In creating Farmer Mac, Congress required a unique board structure, unlike other publicly traded companies, with distinct classes of directors, elected as representatives of their ownership groups – public shareholders, FCS lenders and commercial banks, the FCC comment notes. “FCA should not sanction a governance structure that has the practical effect of negating Farmer Mac’s representational structure and purpose as envisioned by Congress,” Dana says. “We believe that Farmer Mac’s current practice in regard to limiting the ability of Class A and B (FCS and banker) stockholders to elect directors that are representative of their respective stockholders is contrary to the Farm Credit Act,” he says in the commen. “We are also greatly concerned that Farmer Mac’s practice of compensating directors and employees with stock and stock options creates and enhances a potential for both real and apparent conflicts of interest, and should be ended.”

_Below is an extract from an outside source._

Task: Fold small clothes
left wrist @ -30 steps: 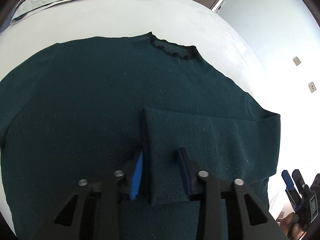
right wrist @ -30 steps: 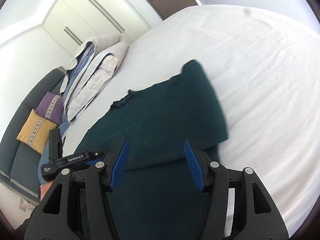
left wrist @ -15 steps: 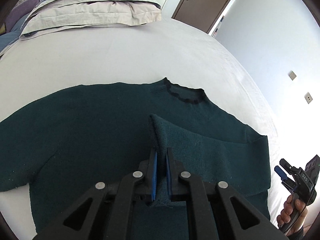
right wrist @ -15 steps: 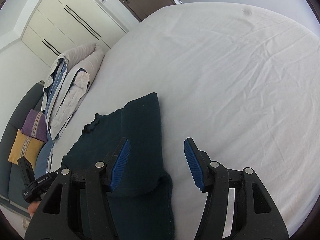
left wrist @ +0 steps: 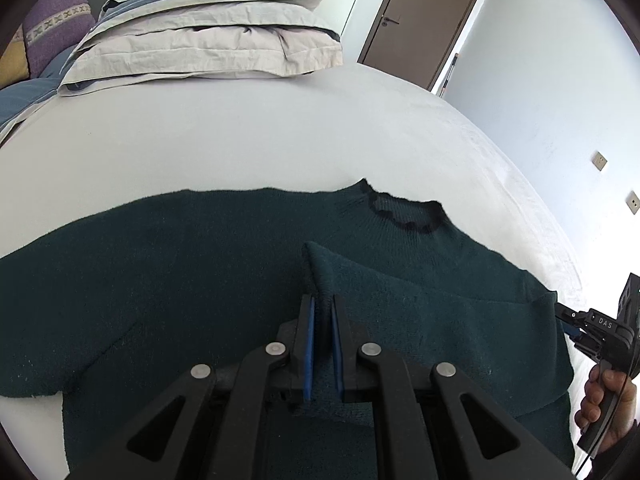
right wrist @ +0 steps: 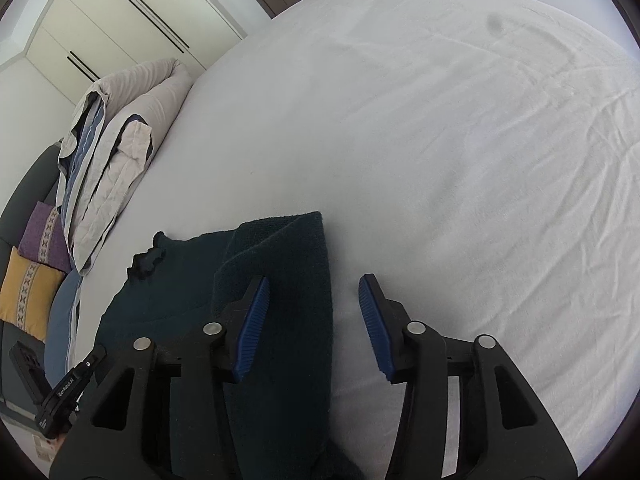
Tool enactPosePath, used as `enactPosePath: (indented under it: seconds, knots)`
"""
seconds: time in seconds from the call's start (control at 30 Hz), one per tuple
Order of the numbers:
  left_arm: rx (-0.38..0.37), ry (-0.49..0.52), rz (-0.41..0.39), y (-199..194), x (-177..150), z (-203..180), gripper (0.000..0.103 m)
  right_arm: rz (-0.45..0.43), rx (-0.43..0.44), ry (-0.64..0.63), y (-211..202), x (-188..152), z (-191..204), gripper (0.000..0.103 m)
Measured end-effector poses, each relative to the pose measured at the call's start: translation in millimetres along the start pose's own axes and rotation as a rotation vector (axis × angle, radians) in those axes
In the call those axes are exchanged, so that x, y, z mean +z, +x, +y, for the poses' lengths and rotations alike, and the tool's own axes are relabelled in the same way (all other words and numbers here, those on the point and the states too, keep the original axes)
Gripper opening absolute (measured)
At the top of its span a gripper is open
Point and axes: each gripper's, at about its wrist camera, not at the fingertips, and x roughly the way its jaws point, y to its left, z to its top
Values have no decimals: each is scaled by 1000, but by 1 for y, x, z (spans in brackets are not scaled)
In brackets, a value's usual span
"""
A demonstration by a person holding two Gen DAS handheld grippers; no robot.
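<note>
My left wrist camera looks steeply down from close over the dark green sweater [left wrist: 200, 280] toward the pillows [left wrist: 208, 40]. My right one faces across the bed [right wrist: 460, 140]. Both views share the sweater, the pillows and the bed.

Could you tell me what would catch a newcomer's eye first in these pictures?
The dark green sweater spread on the white bed stands out, its sleeve cuff pinched in the shut left gripper. Behind it lies a pile of folded bedding; the right gripper is closing astride the sweater's folded edge.
</note>
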Motion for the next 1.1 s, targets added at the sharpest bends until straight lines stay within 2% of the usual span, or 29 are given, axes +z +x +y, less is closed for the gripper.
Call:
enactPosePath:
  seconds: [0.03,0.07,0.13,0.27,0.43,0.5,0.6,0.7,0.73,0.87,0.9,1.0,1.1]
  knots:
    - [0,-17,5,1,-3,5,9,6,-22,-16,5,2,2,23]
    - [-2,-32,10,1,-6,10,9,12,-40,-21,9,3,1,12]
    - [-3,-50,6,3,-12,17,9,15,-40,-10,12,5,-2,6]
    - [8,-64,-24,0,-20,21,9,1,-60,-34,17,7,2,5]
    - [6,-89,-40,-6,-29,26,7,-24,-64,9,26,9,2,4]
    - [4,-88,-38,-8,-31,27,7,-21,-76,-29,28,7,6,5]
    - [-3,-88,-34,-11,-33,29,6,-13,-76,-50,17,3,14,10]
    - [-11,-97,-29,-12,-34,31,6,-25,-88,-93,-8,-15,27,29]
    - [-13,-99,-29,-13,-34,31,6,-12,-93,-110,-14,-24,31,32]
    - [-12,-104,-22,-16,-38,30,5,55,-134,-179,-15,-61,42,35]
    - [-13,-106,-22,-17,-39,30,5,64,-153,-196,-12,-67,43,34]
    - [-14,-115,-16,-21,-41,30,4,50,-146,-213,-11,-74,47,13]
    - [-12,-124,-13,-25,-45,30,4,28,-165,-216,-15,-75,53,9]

Comments by CEOs of Denver-based CoBank and the Farm Credit Bank of Texas echo the FCC view. “Congress purposefully created Farmer Mac’s unique board structure, in part, to attempt to mitigate the basic conflict that arises between the interests of Farmer Mac as a publicly traded company and its public policy mission as a GSE,” says a letter from CoBank’s Robert Engel and the Texas bank’s Larry Doyle. “Farmer Mac’s Class C (public) shareholders consistently ask for increased leverage, dividend payouts and stock buybacks, all with the aim of boosting their returns,” they say. “And recently, Farmer Mac appears to be heeding these requests, particularly as it relates to increased dividend payouts. This drive to generate returns and assume risk for investors in Farmer Mac’s publicly traded stock can be at odds with its public policy mission as well as safety and soundness considerations.”

They say changes to Farmer Mac’s governance in recent years were designed to shift power from Class A and Class B shareholders to incumbent members of the Farmer Mac board “in an effort to stifle the independent judgment and perspective brought to the board by elected directors.”

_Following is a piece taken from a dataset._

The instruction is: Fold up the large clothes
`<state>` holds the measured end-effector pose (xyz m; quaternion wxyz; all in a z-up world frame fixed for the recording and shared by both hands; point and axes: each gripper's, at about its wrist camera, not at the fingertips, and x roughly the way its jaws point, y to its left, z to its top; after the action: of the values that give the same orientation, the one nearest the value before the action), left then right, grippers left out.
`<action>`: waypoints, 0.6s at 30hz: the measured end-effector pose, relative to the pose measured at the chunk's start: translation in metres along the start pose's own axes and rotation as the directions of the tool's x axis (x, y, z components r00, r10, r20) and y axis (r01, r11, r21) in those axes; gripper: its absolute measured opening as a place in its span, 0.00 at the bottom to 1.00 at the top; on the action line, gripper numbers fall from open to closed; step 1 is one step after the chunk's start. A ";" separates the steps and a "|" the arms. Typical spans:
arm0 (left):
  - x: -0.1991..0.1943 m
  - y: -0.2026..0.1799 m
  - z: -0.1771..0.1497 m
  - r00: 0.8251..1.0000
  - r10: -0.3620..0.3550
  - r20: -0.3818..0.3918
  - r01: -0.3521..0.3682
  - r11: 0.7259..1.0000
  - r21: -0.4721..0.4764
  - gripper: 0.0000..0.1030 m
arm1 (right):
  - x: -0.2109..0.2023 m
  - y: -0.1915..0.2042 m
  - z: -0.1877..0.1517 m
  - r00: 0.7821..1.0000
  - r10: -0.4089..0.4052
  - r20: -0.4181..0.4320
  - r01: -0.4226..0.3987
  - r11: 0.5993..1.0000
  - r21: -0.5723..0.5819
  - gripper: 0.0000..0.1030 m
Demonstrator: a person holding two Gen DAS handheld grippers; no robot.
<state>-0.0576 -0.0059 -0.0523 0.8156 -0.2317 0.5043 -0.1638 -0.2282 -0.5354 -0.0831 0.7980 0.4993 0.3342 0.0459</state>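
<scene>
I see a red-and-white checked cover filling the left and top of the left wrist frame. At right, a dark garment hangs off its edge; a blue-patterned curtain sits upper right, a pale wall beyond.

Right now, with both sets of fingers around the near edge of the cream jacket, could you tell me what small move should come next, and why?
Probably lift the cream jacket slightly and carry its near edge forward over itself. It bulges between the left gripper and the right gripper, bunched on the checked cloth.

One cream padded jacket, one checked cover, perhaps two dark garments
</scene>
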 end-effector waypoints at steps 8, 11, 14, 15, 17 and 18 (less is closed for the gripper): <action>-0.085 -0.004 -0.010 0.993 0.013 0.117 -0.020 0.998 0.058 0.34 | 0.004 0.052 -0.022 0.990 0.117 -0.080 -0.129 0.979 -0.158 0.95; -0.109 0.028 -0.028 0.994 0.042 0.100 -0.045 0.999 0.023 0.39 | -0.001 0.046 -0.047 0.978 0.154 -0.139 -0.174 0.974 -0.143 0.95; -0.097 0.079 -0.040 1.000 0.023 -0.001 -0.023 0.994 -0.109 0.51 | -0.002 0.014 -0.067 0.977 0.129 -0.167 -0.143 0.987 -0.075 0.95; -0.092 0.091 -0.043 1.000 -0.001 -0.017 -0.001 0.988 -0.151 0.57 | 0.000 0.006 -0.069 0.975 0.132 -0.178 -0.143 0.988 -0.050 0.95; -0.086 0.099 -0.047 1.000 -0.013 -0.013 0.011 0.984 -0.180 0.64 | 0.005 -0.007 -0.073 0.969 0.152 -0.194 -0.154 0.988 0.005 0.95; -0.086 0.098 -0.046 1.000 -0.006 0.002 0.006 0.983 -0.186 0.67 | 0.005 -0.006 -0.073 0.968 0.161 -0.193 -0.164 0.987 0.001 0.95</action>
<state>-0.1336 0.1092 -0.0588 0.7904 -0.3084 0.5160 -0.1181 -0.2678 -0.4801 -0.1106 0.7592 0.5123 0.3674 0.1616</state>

Farmer Mac resists the idea of further regulation. It is troubled by FCA even showing interest in its director nomination and election process, “conflicts of interest and other related general corporate governance issues,” writes Stephen P. Mullery, Farmer Mac senior vice president and general counsel. Congress did not intend that FCA, in regulating Farmer Mac, would get into such areas because those topics are subject to the Securities and Exchange Commission and the New York Stock Exchange, where Farmer Mac shares are traded, he adds.

“Farmer Mac believes that additional rulemaking in the areas identified in the ANPRM is unnecessary,” Mullery says. He observes that the FCA notice “points to no specific events or corporate governance breakdowns involving Farmer Mac to justify why the FCA is no longer comfortable deferring to the oversight that the SEC and the NYSE provide over Farmer Mac’s corporate governance.”